Celui-ci précise, pour les échelles de traitement, que le membre du personnel bénéficie de l’échelle dite ‘de recrutement’ selon le grade auquel correspond la fonction pour laquelle il a été recruté.

Vu l’absence d’autres définitions du terme ‘recrutement’, la cour retient qu’il faut entendre par là non seulement le recrutement initial mais aussi le changement de fonction.

Il en découle que le membre du personnel contractuel qui exerce une fonction doit être considéré comme étant recruté pour cette fonction au sens de la disposition du règlement interne examinée ci-dessus.

Il s’agit de la fonction réellement exercée.

La cour note qu’aucun examen n’est requis pour être recruté à la fonction en cause
et rejette par ailleurs d’autres règlements produits par l’employeur (sélections internes, gestion d’effectif du personnel), dans la mesure où ils sont bien postérieurs à la période examinée.

il s’agit dès lors de retenir que la rémunération à laquelle l’intéressée a droit est la rémunération barémique de l’échelle correspondant au grade de la fonction exercée effectivement.
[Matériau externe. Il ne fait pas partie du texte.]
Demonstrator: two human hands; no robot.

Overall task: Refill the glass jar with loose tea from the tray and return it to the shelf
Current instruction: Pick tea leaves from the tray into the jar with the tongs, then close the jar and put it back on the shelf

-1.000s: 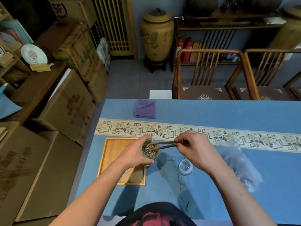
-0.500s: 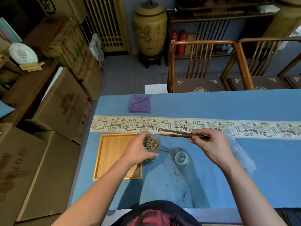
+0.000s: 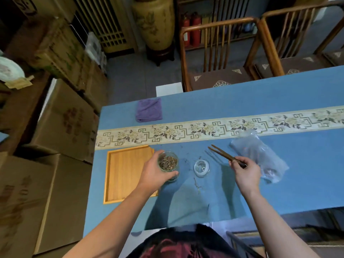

Elle en vient ainsi à l’examen de celle-ci, constatant des divergences entre parties, dans la mesure où l’employée revendique la fonction de ‘HDR assistant’ de grade 2B et où l’employeur considère qu’elle a exercé la fonction de ‘support client HR’ de grade 2A.

La cour examine les tâches dont l’employée était chargée, analysant d’abord la gestion des dossiers de saisie (l’intéressée ayant dans le cadre de sa fonction traité des cessions de salaire, des pensions alimentaires et des médiations de dettes).
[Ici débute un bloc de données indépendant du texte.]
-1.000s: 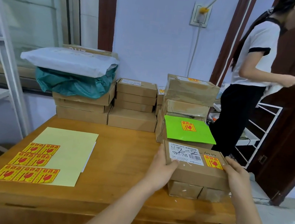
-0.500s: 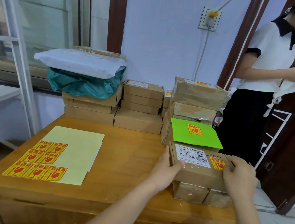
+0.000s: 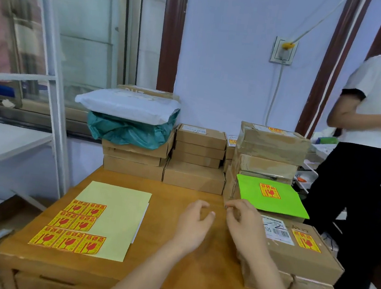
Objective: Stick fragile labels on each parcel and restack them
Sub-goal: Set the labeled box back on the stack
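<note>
A brown cardboard parcel (image 3: pixel 300 254) with a white address slip and a yellow-red fragile label (image 3: pixel 305 240) lies on two smaller boxes at the table's right front. My left hand (image 3: pixel 193 225) and my right hand (image 3: pixel 245 226) hover empty over the wooden table (image 3: pixel 193 275), fingers loosely curled, just left of that parcel. A pale yellow backing sheet (image 3: pixel 117 212) with several fragile labels (image 3: pixel 73 226) lies at the left. Behind the parcel, a green envelope (image 3: pixel 271 198) carries a fragile label.
Stacks of brown boxes (image 3: pixel 197 159) line the wall side; a white and a teal bag (image 3: pixel 130 123) top the left stack, taped boxes (image 3: pixel 269 148) the right. A person in a white shirt (image 3: pixel 377 123) stands at the right. A metal shelf frame (image 3: pixel 50 76) is at the left.
Both hands have let go of the labelled parcel and moved left over the bare table. The view has shifted left, and the parcel stays on the two small boxes.
</note>
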`<state>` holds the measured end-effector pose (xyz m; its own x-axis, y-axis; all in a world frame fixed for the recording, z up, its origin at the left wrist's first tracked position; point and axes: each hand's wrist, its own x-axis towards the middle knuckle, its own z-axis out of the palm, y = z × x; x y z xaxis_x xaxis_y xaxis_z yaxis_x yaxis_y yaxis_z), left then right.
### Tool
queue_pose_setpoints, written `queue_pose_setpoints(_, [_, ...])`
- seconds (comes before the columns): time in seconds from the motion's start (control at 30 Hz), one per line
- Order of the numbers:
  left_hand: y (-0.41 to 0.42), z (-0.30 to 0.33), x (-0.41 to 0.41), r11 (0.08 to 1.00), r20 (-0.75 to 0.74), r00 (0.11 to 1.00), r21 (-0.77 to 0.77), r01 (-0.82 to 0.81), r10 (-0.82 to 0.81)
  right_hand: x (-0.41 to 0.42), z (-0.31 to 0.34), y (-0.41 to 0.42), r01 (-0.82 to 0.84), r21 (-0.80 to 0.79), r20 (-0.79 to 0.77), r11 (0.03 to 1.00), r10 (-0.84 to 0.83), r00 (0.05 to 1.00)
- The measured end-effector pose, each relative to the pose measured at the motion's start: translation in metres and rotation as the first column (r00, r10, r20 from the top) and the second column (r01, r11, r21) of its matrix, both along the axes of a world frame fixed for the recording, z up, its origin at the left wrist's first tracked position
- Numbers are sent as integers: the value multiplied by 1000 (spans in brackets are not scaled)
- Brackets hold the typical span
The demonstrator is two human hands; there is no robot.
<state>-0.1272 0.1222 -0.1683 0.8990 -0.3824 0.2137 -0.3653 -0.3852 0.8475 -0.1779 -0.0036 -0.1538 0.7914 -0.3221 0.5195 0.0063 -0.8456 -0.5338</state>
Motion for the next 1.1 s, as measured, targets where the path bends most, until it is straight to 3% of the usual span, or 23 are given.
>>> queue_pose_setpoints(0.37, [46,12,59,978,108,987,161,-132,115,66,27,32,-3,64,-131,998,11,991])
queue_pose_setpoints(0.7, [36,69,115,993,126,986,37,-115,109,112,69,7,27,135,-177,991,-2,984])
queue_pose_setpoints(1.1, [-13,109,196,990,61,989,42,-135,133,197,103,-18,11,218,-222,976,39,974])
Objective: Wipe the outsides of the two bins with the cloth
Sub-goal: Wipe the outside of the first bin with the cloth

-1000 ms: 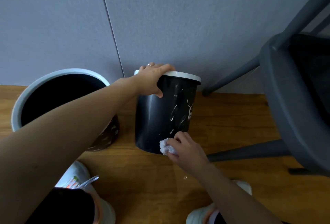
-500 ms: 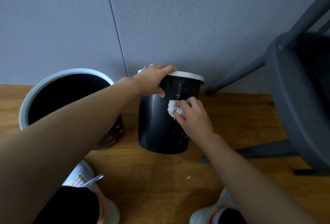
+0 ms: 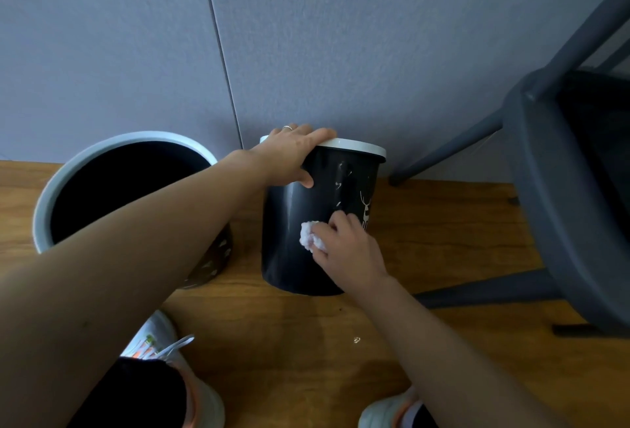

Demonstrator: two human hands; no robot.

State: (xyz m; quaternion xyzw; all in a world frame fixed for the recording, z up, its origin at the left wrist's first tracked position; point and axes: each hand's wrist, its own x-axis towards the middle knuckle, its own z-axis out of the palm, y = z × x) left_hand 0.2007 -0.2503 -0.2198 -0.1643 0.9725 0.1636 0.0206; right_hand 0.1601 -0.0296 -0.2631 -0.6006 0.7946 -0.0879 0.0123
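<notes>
The left hand [image 3: 296, 152] gripped the white rim of the small black bin [image 3: 296, 223], while below it the right hand [image 3: 347, 250] pinched a crumpled white cloth [image 3: 309, 239] against the bin's side; the larger bin [image 3: 112, 182] stood left of both hands.

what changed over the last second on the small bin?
The right hand with the cloth went from the base of the small black bin up near the rim, then back down to mid-height. Nothing was taken or let go. The left hand keeps its grip on the rim; the large bin and chair stayed put.
</notes>
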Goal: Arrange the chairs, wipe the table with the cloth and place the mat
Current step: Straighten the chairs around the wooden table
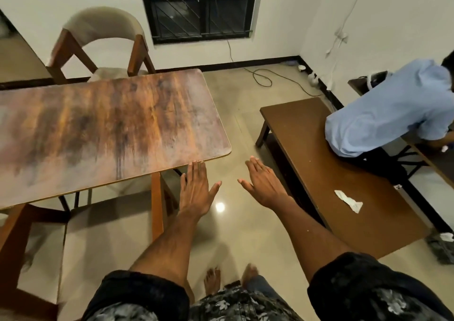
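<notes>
The brown wooden table (103, 129) fills the left half of the view, its top streaked and bare. A chair (100, 43) with a beige curved back and wooden frame stands at its far side. Another chair (110, 234) with a beige seat is tucked under the near edge. My left hand (195, 190) hangs flat with straight fingers just below the table's near right corner, fingertips close to its edge. My right hand (264, 183) is spread flat over the floor, holding nothing. No cloth or mat shows.
A low dark brown bench table (326, 173) stands to the right with a crumpled white paper (348, 200) on it. A person in a light blue shirt (388, 109) sits on its far end. A cable (260, 77) lies on the glossy floor near the wall.
</notes>
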`<state>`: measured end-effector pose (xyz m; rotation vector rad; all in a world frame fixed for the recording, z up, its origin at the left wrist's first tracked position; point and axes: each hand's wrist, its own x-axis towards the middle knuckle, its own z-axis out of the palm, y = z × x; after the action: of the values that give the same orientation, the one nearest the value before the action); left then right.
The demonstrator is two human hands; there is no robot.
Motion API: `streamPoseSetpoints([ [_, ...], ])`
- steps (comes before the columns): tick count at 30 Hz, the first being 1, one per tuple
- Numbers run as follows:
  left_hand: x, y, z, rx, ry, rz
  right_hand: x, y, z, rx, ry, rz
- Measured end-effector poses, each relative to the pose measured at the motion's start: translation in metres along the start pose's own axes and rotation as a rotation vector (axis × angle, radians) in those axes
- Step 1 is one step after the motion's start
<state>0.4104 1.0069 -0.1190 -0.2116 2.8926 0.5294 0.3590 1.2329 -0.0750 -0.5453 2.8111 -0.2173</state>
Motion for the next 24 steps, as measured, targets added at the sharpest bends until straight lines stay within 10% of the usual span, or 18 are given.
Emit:
streamPoseSetpoints([
  [24,0.2,0.104,-0.005,0.094,0.016,-0.198,0.225,0.159,-0.064,0.0,-0.115,-0.277],
])
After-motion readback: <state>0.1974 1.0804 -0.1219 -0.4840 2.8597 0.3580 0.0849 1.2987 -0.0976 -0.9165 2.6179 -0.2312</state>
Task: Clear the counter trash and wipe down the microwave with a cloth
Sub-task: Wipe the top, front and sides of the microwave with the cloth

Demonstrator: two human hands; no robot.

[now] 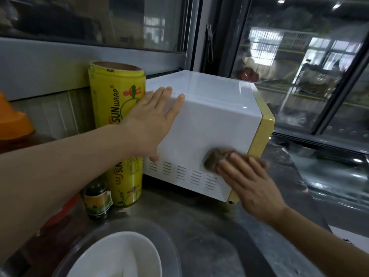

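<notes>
A white microwave [209, 120] with a yellow front stands on the steel counter [199, 226], its vented side wall facing me. My left hand [155, 118] lies flat with straight fingers on the wall's upper left corner, fingertips over the top edge. My right hand [249, 182] presses a brown cloth [215, 158] against the lower right of the same wall, fingers spread and straight over it. The cloth is blurred.
A tall yellow cling-wrap roll [117, 100] stands just left of the microwave, with a small dark bottle [97, 198] in front of it. A white bowl inside a clear bowl [119, 254] sits near me. An orange lid [14, 120] is far left. Windows close off the back and right.
</notes>
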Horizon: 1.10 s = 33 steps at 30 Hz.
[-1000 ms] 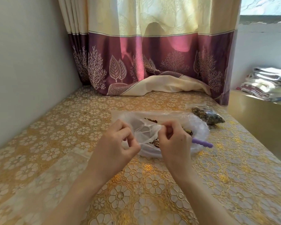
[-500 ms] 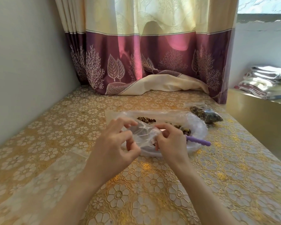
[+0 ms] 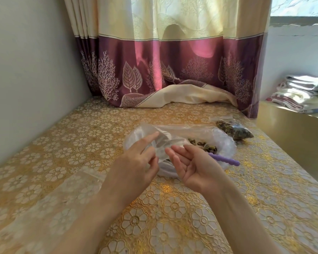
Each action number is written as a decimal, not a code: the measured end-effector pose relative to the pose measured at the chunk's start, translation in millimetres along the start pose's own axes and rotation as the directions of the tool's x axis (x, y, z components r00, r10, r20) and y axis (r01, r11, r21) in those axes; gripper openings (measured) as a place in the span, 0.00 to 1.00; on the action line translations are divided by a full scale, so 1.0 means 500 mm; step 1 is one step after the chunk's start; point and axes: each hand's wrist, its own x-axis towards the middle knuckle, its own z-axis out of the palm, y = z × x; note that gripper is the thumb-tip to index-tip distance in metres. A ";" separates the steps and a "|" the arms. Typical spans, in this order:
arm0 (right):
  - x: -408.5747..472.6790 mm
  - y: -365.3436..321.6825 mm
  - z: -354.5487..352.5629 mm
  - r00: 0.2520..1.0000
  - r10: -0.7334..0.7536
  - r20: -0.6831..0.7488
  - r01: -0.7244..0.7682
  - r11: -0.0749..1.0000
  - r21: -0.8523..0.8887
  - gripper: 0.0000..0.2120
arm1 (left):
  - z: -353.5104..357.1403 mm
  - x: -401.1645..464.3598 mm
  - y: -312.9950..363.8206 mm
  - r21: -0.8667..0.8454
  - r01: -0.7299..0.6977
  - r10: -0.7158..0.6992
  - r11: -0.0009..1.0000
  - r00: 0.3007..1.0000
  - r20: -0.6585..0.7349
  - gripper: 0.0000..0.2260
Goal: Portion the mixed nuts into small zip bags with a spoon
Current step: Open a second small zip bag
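Two hands are working over the bench. The left hand (image 3: 136, 158) is hovering with its forefinger stretched out toward the curtain and its other fingers loosely bent; whether it is pinching the thin plastic under it cannot be told. The right hand (image 3: 193, 165) is lying palm up, fingers straight and relaxed, gripping nothing. Between and just beyond the hands, one small clear zip bag (image 3: 162, 143) is standing crumpled, and its mouth cannot be made out.

Taking the large clear bag (image 3: 222, 142) as the landmark: it is lying on the bench directly beyond both hands, one heap of mixed nuts (image 3: 204, 144) showing inside it. One purple spoon (image 3: 226, 160) is sticking out at its near right edge, just beyond the right hand's fingers; its long axis is running left to right, the ridged handle end pointing right and slightly toward the person, the bowl end hidden. One filled bag of nuts (image 3: 233, 130) is lying just beyond the large bag's far right corner. One flat clear bag (image 3: 77, 182) is lying on the bench left and nearer of the landmark. Well beyond it, one curtain (image 3: 173, 70) is hanging, its hem pooling on the gold-flowered bench (image 3: 264, 198).
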 end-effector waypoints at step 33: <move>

De l’examen des pièces, la cour relève que les tâches étaient bien plus complexes qu’un simple encodage comme le prétend l’employeur et nécessitaient à la fois des connaissances et des prises de responsabilité supérieures à celles de la fonction 2A.

L’arrêt reprend minutieusement les éléments sur lesquels se fonde l’appréciation de la cour, retenant notamment que l’intéressée a reçu des évaluations élogieuses et avait des compétences approfondies dans la matière complexe des saisies.
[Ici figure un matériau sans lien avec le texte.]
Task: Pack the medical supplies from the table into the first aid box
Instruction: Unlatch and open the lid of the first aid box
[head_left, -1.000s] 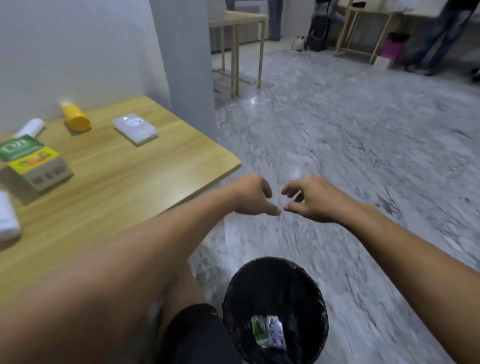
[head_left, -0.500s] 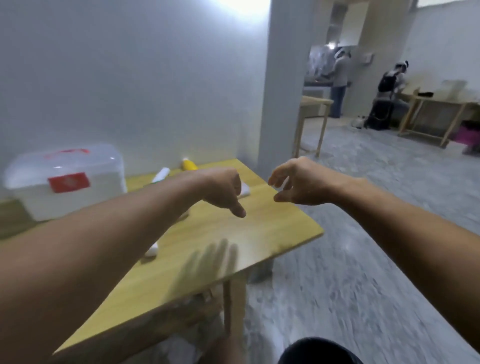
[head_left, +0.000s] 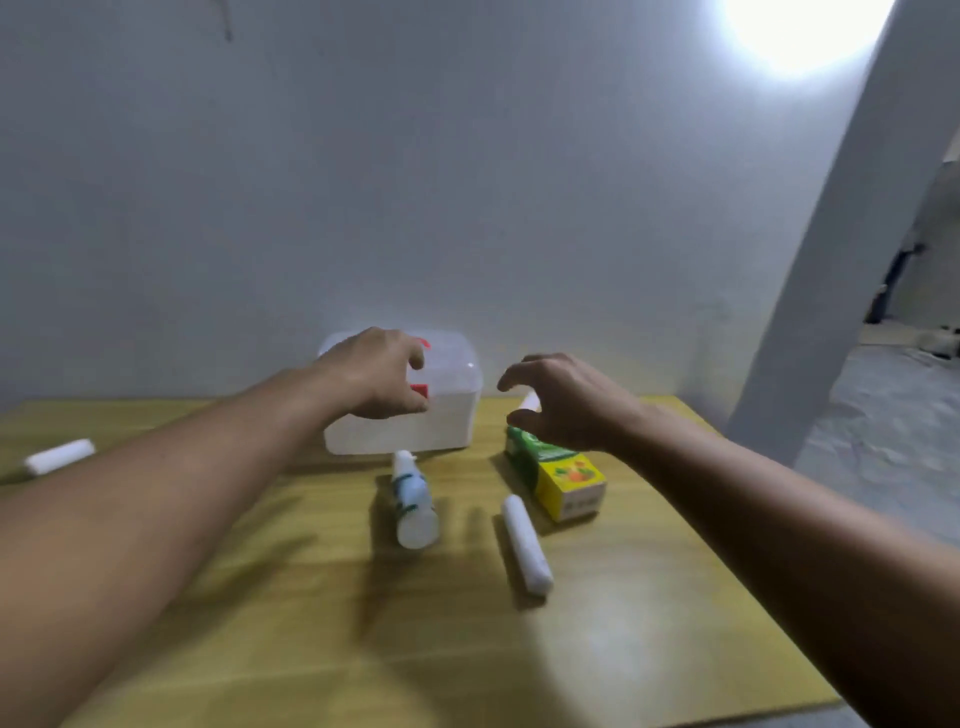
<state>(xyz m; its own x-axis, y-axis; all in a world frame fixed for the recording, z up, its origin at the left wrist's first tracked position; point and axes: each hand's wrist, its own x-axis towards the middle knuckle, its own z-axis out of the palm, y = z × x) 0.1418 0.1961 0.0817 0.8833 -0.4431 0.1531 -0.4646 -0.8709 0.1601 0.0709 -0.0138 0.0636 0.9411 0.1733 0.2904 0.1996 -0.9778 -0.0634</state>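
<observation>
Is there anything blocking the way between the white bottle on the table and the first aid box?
Nothing lies between them: the white bottle sits just in front of the first aid box. But the box lid looks closed, with the left hand over it, so it must be opened first.

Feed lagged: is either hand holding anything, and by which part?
Nothing held. Left hand hovers before the first aid box; right hand is open above the green-yellow carton.

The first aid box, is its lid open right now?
No, the first aid box sits with its lid closed, the left hand reaching in front of it.
</observation>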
Elle était également proactive, exigence qui figure dans la description de la fonction de ‘HDR assistant’ et non dans l’autre.

D’autres points sont encore relevés, qui concordent tous pour permettre à la cour de conclure au droit pour l’intimée à prétendre au grade 2B.

Restent cependant plusieurs éléments à débattre, étant notamment la période en cause (vu l’exception de prescription soulevée par l’employeur) et le montant exact de la demande.

La cour confirme en son dispositif le droit en principe à la rémunération réclamée et ordonne la réouverture des débats.

Celle-ci interviendra le… 14 avril 2027, la cour rappelant ici l’encombrement des rôles de la Cour du travail de Bruxelles en raison du manque chronique de magistrats.